1998 – Apartheid: In South Africa, the Truth and Reconciliation Commission presents its report, which condemns both sides for committing atrocities.
1998 – Space Shuttle Discovery blasts off on STS-95 with 77-year old John Glenn on board, making him the oldest person to go into space.
1998 – ATSC HDTV broadcasting in the United States is inaugurated with the launch of STS-95 space shuttle mission.
1998 – While en route from Adana to Ankara, a Turkish Airlines flight with a crew of 6 and 33 passengers is hijacked by a Kurdish militant who orders the pilot to fly to Switzerland. The plane instead lands in Ankara after the pilot tricked the hijacker into thinking that he is landing in the Bulgarian capital of Sofia to refuel.
1998 – Hurricane Mitch, the second deadliest Atlantic hurricane in history, makes landfall in Honduras.
1998 – The Gothenburg nightclub fire in Sweden claims 63 lives and injures 200.
1999 – A large cyclone devastates Orissa, India.
2002 – Ho Chi Minh City ITC Inferno, a fire destroys a luxurious department store where 1500 people shopping. Over 60 people died and over 100 are missing. It is the deadliest disaster in Vietnam during peacetime.
2004 – The Arabic news network Al Jazeera broadcasts an excerpt from a video of Osama bin Laden in which the terrorist leader first admits direct responsibility for the September 11, 2001 attacks and references the 2004 U.S. presidential election.
2004 – In Rome, European heads of state sign the Treaty and Final Act establishing the first European Constitution.
2005 – 29 October 2005 Delhi bombings kill more than 60.
2008 – Delta Air Lines merges with Northwest Airlines, creating the world’s largest airline and reducing the number of US legacy carriers to 5.

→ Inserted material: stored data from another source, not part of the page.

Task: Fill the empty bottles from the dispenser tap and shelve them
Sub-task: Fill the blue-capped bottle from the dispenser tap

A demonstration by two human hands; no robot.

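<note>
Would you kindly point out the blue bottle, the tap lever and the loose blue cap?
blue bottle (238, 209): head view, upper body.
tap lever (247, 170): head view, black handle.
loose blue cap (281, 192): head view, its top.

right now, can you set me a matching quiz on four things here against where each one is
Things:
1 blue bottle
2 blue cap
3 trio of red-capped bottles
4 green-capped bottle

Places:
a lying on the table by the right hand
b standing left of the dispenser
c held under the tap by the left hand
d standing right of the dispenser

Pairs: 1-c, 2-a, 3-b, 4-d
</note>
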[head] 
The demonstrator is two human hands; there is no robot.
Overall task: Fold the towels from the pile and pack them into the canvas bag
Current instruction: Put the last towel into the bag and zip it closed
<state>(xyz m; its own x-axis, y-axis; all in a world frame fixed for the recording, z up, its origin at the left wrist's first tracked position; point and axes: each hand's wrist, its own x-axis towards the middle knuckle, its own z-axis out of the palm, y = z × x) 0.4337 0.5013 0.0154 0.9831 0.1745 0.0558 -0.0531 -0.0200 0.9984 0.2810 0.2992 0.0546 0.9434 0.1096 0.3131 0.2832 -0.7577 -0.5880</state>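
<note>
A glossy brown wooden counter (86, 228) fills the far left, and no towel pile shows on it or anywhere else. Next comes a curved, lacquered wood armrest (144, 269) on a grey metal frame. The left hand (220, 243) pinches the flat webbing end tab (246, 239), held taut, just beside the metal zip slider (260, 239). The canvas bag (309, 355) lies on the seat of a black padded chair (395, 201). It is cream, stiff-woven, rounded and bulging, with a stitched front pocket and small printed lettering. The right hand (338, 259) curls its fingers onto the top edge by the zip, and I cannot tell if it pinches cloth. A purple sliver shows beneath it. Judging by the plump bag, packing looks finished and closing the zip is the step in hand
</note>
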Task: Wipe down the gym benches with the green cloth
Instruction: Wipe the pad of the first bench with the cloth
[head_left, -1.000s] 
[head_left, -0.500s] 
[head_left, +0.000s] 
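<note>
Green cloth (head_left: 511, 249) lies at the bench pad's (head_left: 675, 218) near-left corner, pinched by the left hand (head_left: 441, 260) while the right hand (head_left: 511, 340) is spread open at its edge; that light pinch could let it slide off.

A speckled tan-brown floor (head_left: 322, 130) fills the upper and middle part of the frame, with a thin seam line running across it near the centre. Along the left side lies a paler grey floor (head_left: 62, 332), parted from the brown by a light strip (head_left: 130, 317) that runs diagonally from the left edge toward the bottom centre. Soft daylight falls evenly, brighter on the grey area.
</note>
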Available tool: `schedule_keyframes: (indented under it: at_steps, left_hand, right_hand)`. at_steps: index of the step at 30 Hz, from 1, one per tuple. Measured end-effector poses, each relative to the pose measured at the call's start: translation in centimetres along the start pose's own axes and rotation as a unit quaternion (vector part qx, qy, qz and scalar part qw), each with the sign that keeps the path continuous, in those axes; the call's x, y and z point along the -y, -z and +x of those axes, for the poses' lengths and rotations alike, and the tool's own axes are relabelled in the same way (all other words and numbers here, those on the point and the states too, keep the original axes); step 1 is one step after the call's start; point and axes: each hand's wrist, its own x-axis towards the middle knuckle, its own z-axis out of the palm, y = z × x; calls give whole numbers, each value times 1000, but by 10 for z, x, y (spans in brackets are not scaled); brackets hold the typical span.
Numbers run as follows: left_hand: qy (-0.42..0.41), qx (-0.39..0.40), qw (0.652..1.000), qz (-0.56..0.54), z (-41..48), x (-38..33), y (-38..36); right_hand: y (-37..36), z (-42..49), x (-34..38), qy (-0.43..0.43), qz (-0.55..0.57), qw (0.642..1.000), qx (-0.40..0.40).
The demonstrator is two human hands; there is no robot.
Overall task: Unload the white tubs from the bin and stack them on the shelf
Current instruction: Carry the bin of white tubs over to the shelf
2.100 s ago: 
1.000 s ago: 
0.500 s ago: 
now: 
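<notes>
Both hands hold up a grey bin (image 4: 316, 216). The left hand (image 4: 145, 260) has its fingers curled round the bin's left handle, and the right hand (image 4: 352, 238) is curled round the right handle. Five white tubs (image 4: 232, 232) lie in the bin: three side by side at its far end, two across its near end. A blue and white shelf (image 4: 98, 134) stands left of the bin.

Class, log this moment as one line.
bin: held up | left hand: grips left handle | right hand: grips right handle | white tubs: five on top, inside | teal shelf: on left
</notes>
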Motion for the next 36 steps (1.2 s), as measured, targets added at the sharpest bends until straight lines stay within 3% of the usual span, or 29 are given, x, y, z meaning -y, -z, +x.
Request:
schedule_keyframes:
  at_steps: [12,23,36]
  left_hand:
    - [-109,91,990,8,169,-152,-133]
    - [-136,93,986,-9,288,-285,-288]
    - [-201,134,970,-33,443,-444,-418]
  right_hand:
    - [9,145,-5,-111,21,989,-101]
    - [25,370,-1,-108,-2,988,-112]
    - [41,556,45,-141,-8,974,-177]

2008 – The Philadelphia Phillies claim the world series title over the Tampa Bay Rays 4-3. This was the first major sports title in Philadelphia for 25 years and was 28 years since the Phillies last World Series title in 1980.
2012 – Hurricane Sandy hits the east coast of the United States, killing 148 directly and 138 indirectly, while leaving nearly $70 billion in damages and causing major power outages.
2013 – Turkey opens a sea tunnel connecting Europe and Asia across the Bosphorus Strait in Istanbul.